-- ASSIGNMENT --
Please keep to the lines below from the one with "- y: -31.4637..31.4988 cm" through the one with "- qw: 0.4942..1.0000", and restate them word for word, ends included.

-- DATASET RECORDS --

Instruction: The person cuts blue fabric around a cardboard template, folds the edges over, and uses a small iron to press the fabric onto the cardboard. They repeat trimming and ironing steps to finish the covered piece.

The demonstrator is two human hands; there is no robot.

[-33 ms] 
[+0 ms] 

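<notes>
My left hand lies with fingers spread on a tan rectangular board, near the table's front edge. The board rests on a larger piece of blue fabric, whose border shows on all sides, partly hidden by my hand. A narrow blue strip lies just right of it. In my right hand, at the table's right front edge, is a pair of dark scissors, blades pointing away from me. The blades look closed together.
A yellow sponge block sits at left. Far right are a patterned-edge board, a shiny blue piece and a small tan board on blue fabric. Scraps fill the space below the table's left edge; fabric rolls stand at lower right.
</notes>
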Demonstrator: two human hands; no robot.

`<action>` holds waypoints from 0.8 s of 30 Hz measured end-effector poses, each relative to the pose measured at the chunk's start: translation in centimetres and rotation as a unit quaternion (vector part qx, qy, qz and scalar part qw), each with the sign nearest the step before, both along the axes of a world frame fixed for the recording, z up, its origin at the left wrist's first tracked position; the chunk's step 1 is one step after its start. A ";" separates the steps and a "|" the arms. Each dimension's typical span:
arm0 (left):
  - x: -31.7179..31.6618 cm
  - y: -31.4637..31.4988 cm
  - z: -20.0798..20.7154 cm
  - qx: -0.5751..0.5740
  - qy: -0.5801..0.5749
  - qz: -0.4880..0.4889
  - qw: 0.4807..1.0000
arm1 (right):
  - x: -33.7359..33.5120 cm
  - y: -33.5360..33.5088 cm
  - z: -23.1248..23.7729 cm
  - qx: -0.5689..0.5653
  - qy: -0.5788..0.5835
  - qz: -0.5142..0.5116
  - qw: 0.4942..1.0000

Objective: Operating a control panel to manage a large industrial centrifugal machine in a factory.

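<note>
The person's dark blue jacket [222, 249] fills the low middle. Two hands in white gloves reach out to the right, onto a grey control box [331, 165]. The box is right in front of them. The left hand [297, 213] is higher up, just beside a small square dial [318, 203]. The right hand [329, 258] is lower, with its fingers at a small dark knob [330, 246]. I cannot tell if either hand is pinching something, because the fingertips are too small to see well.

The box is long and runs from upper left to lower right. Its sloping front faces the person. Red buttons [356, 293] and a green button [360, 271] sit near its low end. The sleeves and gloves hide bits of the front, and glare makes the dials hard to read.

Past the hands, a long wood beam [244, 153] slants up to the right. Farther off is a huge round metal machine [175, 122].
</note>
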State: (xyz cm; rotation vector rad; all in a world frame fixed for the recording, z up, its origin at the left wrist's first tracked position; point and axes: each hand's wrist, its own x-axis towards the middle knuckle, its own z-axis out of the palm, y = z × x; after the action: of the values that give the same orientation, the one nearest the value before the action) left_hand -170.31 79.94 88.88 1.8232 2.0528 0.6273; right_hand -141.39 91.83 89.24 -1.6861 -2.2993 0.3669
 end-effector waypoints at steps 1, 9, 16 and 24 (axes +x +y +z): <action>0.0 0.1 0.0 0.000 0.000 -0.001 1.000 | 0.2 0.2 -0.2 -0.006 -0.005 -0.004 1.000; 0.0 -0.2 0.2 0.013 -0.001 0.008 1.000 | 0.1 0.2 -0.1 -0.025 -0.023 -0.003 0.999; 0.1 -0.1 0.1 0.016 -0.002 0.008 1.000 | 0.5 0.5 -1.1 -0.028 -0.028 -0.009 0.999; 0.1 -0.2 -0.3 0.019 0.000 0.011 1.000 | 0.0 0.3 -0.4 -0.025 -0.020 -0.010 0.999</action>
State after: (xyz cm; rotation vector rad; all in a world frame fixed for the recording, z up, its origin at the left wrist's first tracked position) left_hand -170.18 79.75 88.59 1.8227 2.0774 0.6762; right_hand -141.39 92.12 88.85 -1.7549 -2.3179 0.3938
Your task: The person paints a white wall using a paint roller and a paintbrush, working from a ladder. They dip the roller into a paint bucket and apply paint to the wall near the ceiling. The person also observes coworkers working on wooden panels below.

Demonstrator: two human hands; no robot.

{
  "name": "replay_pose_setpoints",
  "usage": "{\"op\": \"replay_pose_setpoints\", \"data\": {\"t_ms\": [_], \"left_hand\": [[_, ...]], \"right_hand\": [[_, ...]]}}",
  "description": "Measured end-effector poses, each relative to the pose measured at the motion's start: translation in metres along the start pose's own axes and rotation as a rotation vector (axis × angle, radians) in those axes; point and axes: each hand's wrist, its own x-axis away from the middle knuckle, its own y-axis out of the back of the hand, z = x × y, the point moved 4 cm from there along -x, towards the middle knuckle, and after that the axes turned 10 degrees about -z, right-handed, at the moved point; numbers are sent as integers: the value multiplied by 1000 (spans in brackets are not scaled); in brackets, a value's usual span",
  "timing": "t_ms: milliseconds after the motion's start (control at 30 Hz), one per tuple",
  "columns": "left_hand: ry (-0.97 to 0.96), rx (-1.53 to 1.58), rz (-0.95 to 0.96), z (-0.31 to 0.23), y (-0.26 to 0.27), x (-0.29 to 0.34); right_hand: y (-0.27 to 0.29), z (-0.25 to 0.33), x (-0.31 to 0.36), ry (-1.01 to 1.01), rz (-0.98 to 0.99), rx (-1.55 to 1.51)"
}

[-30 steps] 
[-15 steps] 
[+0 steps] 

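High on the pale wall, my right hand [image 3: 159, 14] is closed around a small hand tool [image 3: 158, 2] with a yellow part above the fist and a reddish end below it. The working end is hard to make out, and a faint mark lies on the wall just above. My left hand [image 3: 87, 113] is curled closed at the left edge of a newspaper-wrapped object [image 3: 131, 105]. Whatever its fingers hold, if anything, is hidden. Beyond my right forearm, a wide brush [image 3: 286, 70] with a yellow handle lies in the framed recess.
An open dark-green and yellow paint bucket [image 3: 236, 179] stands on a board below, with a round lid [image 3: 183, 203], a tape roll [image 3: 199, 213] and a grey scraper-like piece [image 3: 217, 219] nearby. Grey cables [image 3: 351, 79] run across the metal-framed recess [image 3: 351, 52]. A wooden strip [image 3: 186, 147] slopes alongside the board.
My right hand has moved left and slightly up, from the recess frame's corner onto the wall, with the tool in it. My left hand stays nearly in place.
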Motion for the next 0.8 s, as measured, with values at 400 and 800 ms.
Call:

-- ANSWER --
  - y: -31.4637..31.4988 cm
  - z: -20.0798..20.7154 cm
  - qx: -0.5751..0.5740
  - qy: -0.5801..0.5749
  - qz: -0.4880..0.4889
  - qw: 0.4807..1.0000
arm1 (right):
  - x: -33.7359..33.5120 cm
  - y: -33.5360..33.5088 cm
  - z: -23.1248..23.7729 cm
  - qx: -0.5689..0.5653
  - qy: -0.5788..0.5835
  - qz: -0.5142..0.5116
  - qw: 0.4942..1.0000

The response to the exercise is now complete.